10:10 – 11:00 – Caroline Rance

Snake Oil! Frauds and Fakers from Quackery’s Colourful History. Caroline Rance explores how patent medicine vendors of the nineteenth and early twentieth centuries attracted customers, and how anti-quackery campaigners attempted to put a stop to their lucrative activities.

11:10 – 12:00 – Carol Tavris

Mistakes Were Made (But Not by Me): Why Won’t They Listen to Us When We Have the Data? Why do people dodge responsibility when things fall apart? Why are we unable to own up when we make mistakes? Why the endless marital quarrels over who is right? Why can we see hypocrisy in others but not in ourselves? Are we all liars? Or do we really believe the stories we tell?

13:00 – 13:50 – Kavin Senapathy

Why GMO is a Social Justice Issue. The scientific consensus on the safety of genetic engineering is clear. But some consumer rights advocates argue that shoppers have a “right to know” whether their foods are GMO. Does this right actually exist, and how does anti-GMO sentiment hinder social and environmental justice?

14:00 – 14:50 – Street Epistomology Workshop

Giving you the tools, and confidence needed to help a person reflect on a deeply-held belief without closing them down.
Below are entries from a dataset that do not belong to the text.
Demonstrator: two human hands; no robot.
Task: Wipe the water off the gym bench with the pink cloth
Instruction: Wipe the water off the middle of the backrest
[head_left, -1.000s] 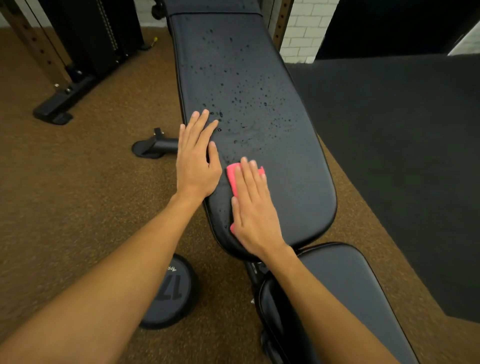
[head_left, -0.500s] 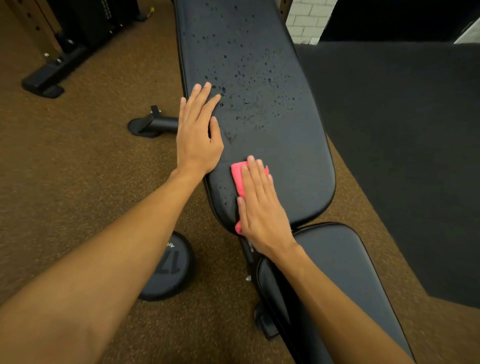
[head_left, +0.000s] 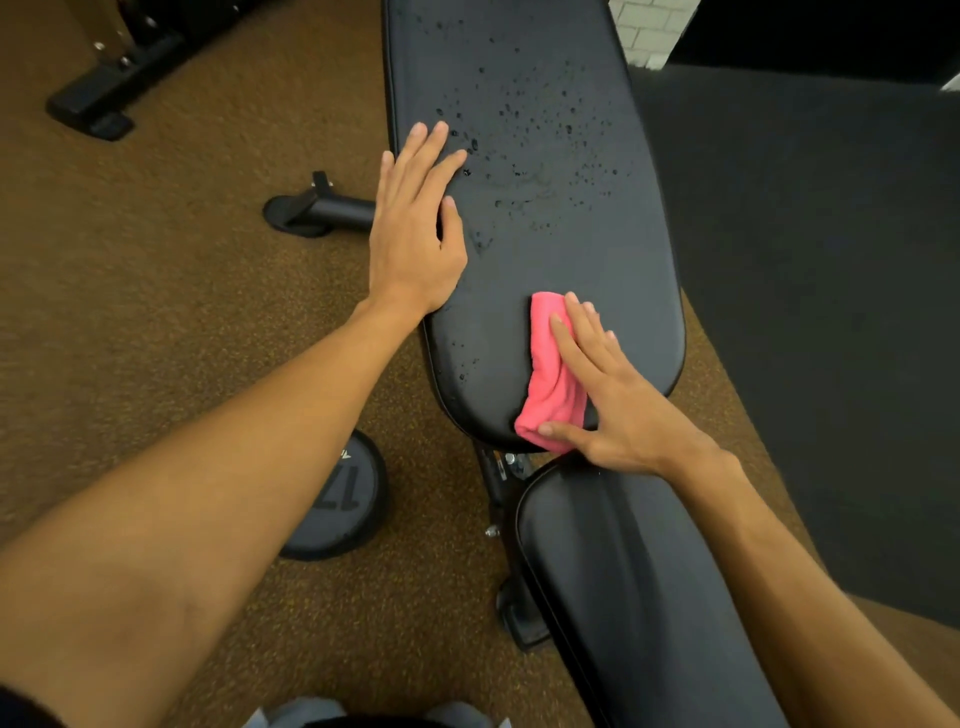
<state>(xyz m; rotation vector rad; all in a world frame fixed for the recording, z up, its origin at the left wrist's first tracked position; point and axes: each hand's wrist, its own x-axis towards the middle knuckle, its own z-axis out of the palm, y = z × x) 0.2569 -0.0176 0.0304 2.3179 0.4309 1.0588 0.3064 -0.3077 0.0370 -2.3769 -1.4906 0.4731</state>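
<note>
The black padded back pad of the gym bench (head_left: 613, 270) runs up the middle of the view, with water drops (head_left: 524, 119) scattered over its upper and middle part. A folded pink cloth (head_left: 545, 379) lies on the pad's near end. My right hand (head_left: 618, 405) presses on the cloth with straight fingers, thumb at the cloth's lower edge. Flat on the pad's left edge rests my left hand (head_left: 415, 234), fingers straight, beside the drops. A few drops (head_left: 462, 364) remain near the pad's lower left edge.
The bench's black seat pad (head_left: 623, 597) lies below the back pad, under my right forearm. A black weight plate (head_left: 337, 504) and the bench's foot bar (head_left: 317, 210) sit on the brown floor at left. A rack base (head_left: 104, 98) is upper left; dark matting (head_left: 810, 312) covers the right.
My right hand slid the pink cloth to the right across the pad's near end, and the cloth now shows more. My left hand stayed on the pad's left edge. The camera tilted down.
</note>
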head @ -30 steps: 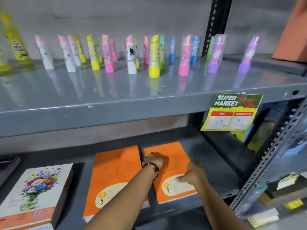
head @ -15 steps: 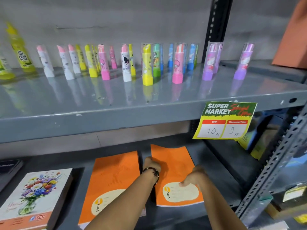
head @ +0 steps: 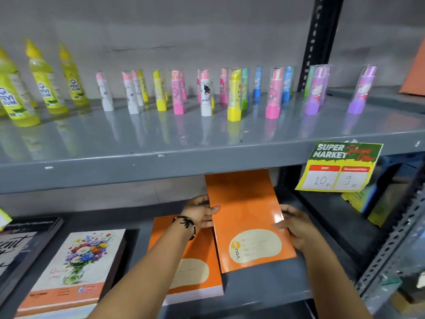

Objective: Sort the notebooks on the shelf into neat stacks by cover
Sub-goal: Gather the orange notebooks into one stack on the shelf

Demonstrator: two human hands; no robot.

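Observation:
An orange notebook point(head: 246, 217) with a cream label is lifted off the lower shelf, tilted up toward the shelf above. My left hand point(head: 200, 211) grips its left edge and my right hand point(head: 296, 224) grips its right edge. To its left a stack of orange notebooks point(head: 195, 272) lies flat on the lower shelf, partly hidden by my left forearm. Further left lies a stack with a flower-vase cover point(head: 76, 268), and at the far left a dark notebook with script lettering point(head: 20, 245).
The grey upper shelf point(head: 161, 157) hangs low over the notebooks, carrying rows of coloured stick-shaped items point(head: 234, 97) and yellow gum bottles point(head: 39, 81). A green-and-yellow price tag point(head: 338, 168) hangs from its edge. A perforated metal upright point(head: 395, 240) stands at right.
The right orange notebook lay flat on the shelf under my hands before; now both hands hold it raised and tilted. The camera view has shifted left and lower.

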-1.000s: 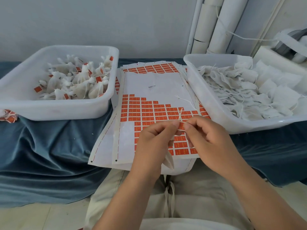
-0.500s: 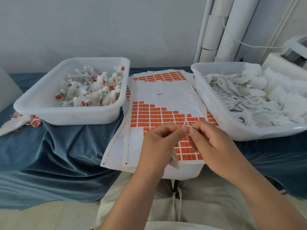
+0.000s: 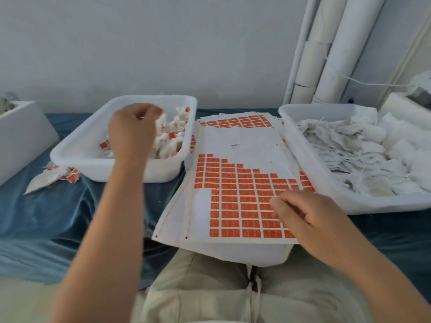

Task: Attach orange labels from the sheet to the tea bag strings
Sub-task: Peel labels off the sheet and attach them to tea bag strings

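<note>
The left hand (image 3: 133, 134) hangs over the left tub (image 3: 77, 157), its grip curled. Motion blur hides whether a bag or string is pinched in it, so I cannot tell if it holds anything. Directly beneath and just beyond that grip lie the finished tea bags (image 3: 172, 134), each showing an orange tag. A few more tagged ones (image 3: 58, 176) sit on the blue cloth (image 3: 46, 217), outward of the grip and beside the tub.

The right hand (image 3: 305, 215) rests on the label sheet (image 3: 238, 145), grip loosely curled with nothing visible between the fingers. The remaining orange labels (image 3: 235, 194) spread from under its fingertips toward the left grip. The sheet's far half is already peeled bare. On the outer side of the right grip, the right tub (image 3: 326, 183) holds a deep heap of plain tea bags (image 3: 345, 150).

My judgement is that one bag's cycle is closing and much of the job remains.

The left palm faces away, the bags' strings are too fine to trace, and the right tub runs off the frame edge.
</note>
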Demonstrator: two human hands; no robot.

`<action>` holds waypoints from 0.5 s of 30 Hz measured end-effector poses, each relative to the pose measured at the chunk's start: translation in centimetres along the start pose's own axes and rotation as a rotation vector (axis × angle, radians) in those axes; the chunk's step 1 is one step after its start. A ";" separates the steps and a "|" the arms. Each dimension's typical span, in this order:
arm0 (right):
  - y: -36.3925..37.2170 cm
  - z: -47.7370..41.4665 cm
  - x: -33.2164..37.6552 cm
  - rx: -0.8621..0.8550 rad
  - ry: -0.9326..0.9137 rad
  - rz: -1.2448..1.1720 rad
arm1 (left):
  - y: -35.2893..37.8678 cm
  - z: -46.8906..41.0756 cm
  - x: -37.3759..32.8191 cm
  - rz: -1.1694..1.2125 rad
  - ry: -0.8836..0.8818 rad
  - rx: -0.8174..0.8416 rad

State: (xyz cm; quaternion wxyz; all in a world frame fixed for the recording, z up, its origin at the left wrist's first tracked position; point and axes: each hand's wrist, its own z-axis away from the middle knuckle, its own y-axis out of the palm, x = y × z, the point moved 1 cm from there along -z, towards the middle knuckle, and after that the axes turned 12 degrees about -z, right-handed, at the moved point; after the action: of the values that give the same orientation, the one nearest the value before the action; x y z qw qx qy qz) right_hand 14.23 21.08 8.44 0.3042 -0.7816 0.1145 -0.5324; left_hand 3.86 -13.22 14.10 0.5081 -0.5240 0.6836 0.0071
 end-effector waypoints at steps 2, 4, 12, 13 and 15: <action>-0.1 -0.1 0.1 0.024 -0.015 0.093 | 1.2 -2.6 2.5 -0.298 -0.032 0.151; -0.5 -0.2 0.0 0.030 -0.007 0.140 | 2.2 -3.5 3.9 -0.591 -0.022 0.401; -11.1 -3.1 -4.6 -0.421 0.237 0.245 | 1.3 -0.9 2.5 -0.280 0.108 0.038; -12.6 -3.9 -5.8 -0.396 0.333 0.318 | 1.1 0.2 1.7 -0.188 0.127 0.039; -14.5 -5.7 -8.2 -0.267 0.558 0.473 | 0.7 3.2 -0.1 -0.017 0.114 0.077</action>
State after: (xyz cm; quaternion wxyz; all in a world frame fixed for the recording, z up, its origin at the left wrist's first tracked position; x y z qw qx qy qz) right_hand 3.60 34.60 12.23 0.2712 -0.5914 0.4384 -0.6201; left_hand 5.49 -11.06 12.28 0.4882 -0.5096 0.7065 -0.0532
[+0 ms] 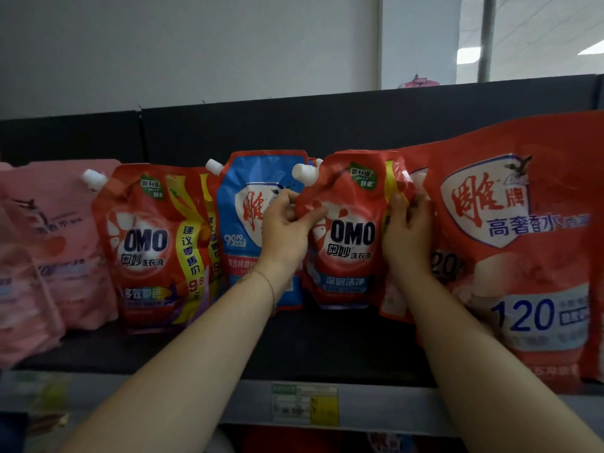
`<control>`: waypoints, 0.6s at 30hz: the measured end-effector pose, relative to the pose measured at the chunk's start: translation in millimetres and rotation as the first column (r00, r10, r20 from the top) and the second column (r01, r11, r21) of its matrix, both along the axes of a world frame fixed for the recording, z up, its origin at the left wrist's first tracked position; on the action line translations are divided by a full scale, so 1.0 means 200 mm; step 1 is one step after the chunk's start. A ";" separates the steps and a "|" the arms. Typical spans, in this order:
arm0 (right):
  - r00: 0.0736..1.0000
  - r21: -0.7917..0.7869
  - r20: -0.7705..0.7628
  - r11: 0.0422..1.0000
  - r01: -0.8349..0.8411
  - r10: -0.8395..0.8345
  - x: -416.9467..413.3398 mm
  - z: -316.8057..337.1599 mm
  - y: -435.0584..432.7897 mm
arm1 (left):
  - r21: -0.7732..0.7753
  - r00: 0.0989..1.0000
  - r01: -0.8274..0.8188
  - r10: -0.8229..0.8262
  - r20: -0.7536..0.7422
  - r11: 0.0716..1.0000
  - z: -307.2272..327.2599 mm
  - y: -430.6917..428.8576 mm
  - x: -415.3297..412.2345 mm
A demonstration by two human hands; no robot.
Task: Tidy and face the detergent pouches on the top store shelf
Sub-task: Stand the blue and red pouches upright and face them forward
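A red OMO pouch (349,243) with a white spout stands upright at the middle of the top shelf (228,348), label facing me. My left hand (287,227) pinches its upper left edge just below the spout. My right hand (407,230) grips its right edge, fingers curled behind it. A blue pouch (243,217) stands just behind and to the left, partly hidden by my left hand. Further left stands a second red OMO pouch (153,246).
Pink pouches (52,243) crowd the shelf's left end. A large red bag (519,243) fills the right side, touching my right wrist. A price tag (305,405) sits on the shelf's front rail. The dark back panel (294,125) rises behind the row.
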State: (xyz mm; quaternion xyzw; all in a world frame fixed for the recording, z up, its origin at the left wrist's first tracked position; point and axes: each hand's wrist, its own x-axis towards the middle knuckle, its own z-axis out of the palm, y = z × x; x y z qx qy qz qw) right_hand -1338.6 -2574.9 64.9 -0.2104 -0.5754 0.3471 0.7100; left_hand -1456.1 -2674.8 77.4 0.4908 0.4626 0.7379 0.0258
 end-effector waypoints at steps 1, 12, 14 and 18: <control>1.000 -0.004 -0.016 1.000 -0.025 0.025 0.00 0.01 -0.01 | 0.026 1.000 0.004 -0.004 0.012 1.000 0.00 -0.01 0.01; 0.669 -0.117 0.501 0.809 -0.576 0.549 0.00 -0.04 -0.05 | 0.165 0.943 -0.185 0.128 0.307 0.969 -0.09 -0.19 -0.17; 0.439 -0.277 0.645 0.727 -0.628 0.625 0.00 -0.07 -0.08 | 0.084 0.945 -0.126 0.094 0.313 0.988 -0.10 -0.24 -0.22; 0.279 -0.391 0.724 0.708 -0.588 0.631 -0.03 -0.06 -0.11 | -0.264 0.957 0.151 -0.074 0.280 0.953 -0.18 -0.33 -0.25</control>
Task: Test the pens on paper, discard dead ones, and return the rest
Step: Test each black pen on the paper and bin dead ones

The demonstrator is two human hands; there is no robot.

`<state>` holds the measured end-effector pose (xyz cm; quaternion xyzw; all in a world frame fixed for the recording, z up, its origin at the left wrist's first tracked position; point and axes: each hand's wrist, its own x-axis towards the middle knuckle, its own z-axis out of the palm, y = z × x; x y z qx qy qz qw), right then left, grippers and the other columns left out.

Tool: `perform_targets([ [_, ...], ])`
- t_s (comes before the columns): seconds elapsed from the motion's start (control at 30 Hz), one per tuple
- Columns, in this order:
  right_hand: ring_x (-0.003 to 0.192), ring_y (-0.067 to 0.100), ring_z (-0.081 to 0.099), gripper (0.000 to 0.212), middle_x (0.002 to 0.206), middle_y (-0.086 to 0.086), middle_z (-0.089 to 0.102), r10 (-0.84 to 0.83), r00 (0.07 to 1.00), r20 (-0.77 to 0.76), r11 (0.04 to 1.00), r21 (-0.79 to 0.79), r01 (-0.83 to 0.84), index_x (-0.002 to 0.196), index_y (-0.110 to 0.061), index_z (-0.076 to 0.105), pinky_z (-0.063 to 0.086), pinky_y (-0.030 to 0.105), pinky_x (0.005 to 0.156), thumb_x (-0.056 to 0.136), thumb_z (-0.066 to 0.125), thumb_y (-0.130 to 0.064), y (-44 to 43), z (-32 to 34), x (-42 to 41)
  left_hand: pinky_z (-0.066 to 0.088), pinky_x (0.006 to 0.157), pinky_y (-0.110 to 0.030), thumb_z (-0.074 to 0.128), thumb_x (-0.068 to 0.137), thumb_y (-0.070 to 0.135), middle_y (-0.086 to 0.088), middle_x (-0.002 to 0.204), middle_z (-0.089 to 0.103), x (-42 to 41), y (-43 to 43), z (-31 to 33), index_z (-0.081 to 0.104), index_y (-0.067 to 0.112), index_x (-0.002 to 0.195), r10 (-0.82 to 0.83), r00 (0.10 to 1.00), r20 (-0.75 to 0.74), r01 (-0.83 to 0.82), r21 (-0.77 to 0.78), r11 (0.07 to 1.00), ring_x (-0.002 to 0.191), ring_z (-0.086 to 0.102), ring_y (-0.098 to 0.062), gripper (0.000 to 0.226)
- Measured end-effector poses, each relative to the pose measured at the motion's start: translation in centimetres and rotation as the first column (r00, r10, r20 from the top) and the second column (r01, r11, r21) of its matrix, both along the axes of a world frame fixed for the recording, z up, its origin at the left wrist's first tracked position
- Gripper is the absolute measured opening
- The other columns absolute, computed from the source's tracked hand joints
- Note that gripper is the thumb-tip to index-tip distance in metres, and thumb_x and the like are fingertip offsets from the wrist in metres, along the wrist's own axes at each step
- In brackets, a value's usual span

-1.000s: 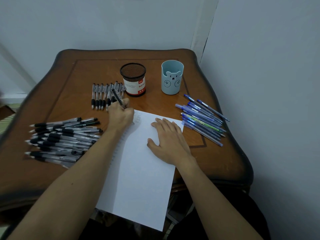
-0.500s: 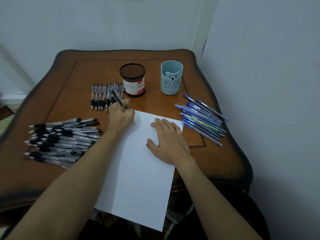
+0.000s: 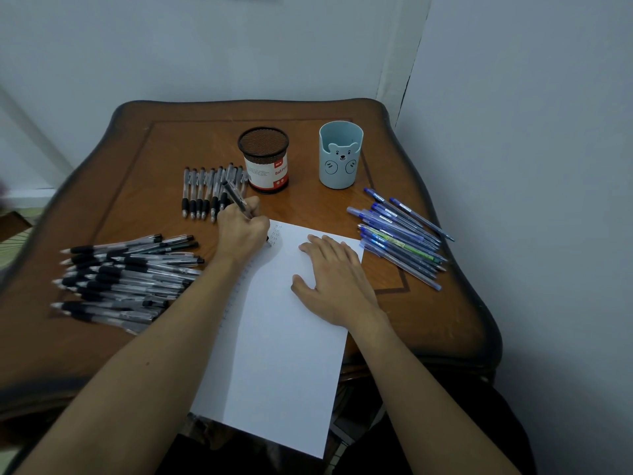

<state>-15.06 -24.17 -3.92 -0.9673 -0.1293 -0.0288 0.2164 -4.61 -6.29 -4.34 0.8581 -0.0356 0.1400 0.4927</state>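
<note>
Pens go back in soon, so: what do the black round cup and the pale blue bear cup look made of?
The black round cup looks like metal wire mesh, matte: a see-through grid shows above its red-and-white label. The pale blue bear cup looks like matte plastic, perhaps silicone: smooth opaque walls, a raised bear face, no gloss.

The left hand (image 3: 245, 231) hides the lower barrel of the pen (image 3: 236, 198) it grips. The marks (image 3: 275, 234) on the paper (image 3: 284, 354) are too small to read, and the left forearm (image 3: 164, 354) covers the sheet's left edge. The label (image 3: 270, 171) on the mesh cup (image 3: 265, 149) is mostly illegible. Both arms run off the bottom edge.
</note>
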Motion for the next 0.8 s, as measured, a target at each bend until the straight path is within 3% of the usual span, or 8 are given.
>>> perform_targets([
  [0.4, 0.15, 0.014, 0.018, 0.057, 0.161, -0.002, 0.03, 0.0, 1.0, -0.013, 1.0, -0.002, 0.0, 0.149, -0.022, 0.039, 0.006, 0.038, 0.123, 0.098, 0.046, -0.047, 0.0, 0.1, 0.0, 0.028, 0.058, -0.032, 0.048, 0.07, -0.009, -0.009, 0.053, 0.031, -0.3, -0.3, 0.3, 0.034, 0.004, 0.056, -0.008, 1.0, -0.026, 0.008, -0.014, 1.0, 0.057, 0.032, -0.021, 0.024],
  [0.5, 0.149, 0.014, 0.019, 0.057, 0.16, -0.002, 0.03, 0.0, 1.0, -0.002, 1.0, -0.002, 0.0, 0.148, -0.021, 0.039, 0.006, 0.038, 0.123, 0.097, 0.046, -0.045, 0.0, 0.1, 0.0, 0.027, 0.059, -0.033, 0.047, 0.068, -0.008, -0.002, 0.052, 0.029, -0.2, -0.2, 0.5, 0.031, 0.011, 0.055, 0.002, 0.999, -0.052, -0.005, -0.058, 0.998, 0.057, 0.032, -0.02, 0.028],
  [0.7, 0.15, 0.014, 0.019, 0.057, 0.161, -0.002, 0.03, -0.003, 1.0, -0.006, 1.0, -0.001, 0.003, 0.148, -0.021, 0.039, 0.005, 0.037, 0.123, 0.098, 0.046, -0.046, 0.0, 0.2, -0.1, 0.043, 0.07, -0.035, 0.052, 0.075, -0.005, 0.001, 0.06, 0.049, -0.6, 0.0, 1.0, 0.047, 0.015, 0.061, 0.092, 0.986, -0.141, -0.135, -0.329, 0.935, 0.068, 0.048, -0.017, 0.025],
  [0.8, 0.15, 0.013, 0.017, 0.057, 0.161, -0.003, 0.029, -0.007, 1.0, -0.012, 1.0, -0.005, 0.007, 0.149, -0.022, 0.038, 0.003, 0.036, 0.123, 0.098, 0.045, -0.047, 0.1, 0.3, -0.1, 0.041, 0.064, -0.036, 0.05, 0.076, -0.003, 0.0, 0.067, 0.049, -0.5, 0.0, 1.2, 0.049, 0.023, 0.074, 0.13, 0.974, -0.187, -0.202, -0.442, 0.874, 0.063, 0.047, -0.017, 0.026],
])
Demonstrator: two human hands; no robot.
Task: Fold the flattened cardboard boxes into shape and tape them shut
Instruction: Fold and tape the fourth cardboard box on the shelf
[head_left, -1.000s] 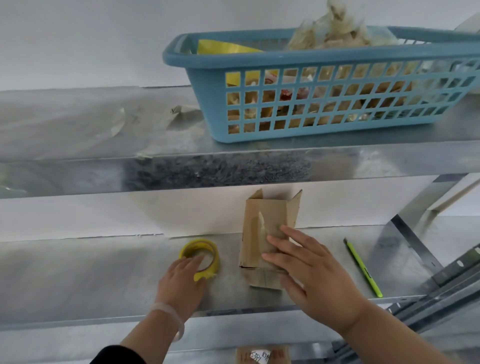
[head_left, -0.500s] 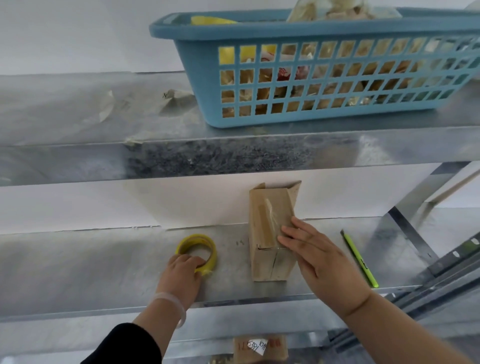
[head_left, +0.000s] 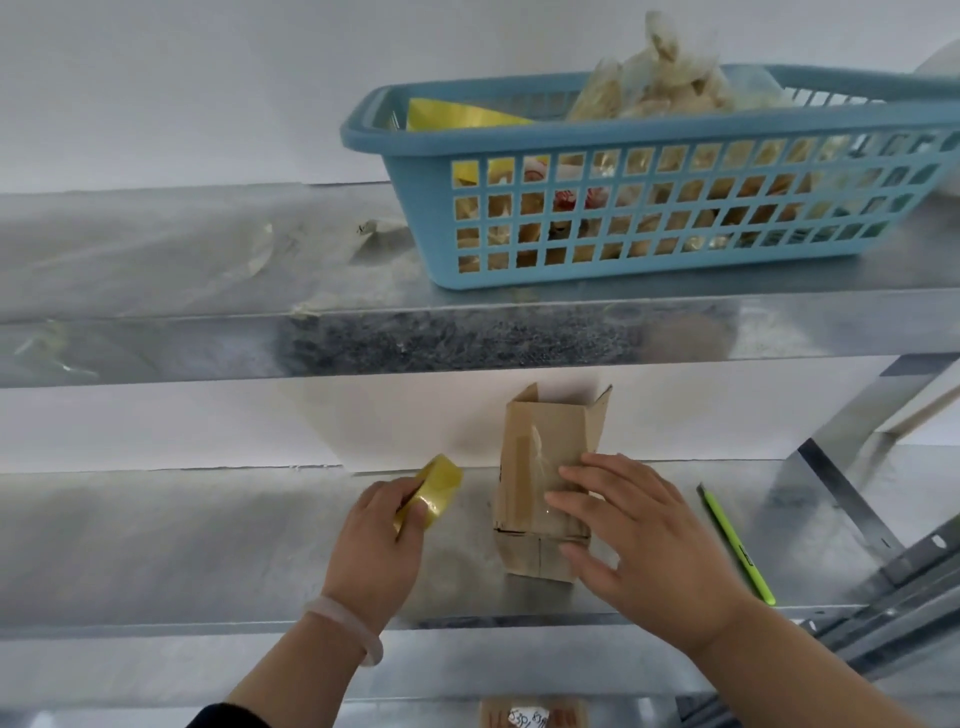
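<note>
The small cardboard box (head_left: 532, 436) is lying near the front edge of the lower shelf (head_left: 208, 545), right of centre, with its far flaps standing open. It is looking light, thin-walled and easy to crush, so it is probably best held flat across its panels, not by the flaps. The right hand (head_left: 639, 540) is pressing on it with fingers spread straight, while the left hand (head_left: 379, 540) is gripping the yellow tape roll (head_left: 434, 488) just beside it; a green pen (head_left: 735, 540) is lying towards the shelf's right end.
</note>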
Featuring Anthony Magnabosco, and repeated Sunday at 2.00pm.

They expected about 40 to turn up. Instead far more did so many ended up sitting on the floor. The workshop was also repeated again the next day.

15:00 – 15:50 – Anthony Warner

The Truth About Fat: Why Anyone Who Says That Weight Gain and Obesity are Simple is Probably Trying to Sell You Something. This will cover the science of weight gain; the problem with weight stigma; the many people selling lies and false promises about it; our fear of fat; and how our deeply help prejudice against larger bodies leaves us susceptible to adopting false beliefs and believing those who peddle certainty.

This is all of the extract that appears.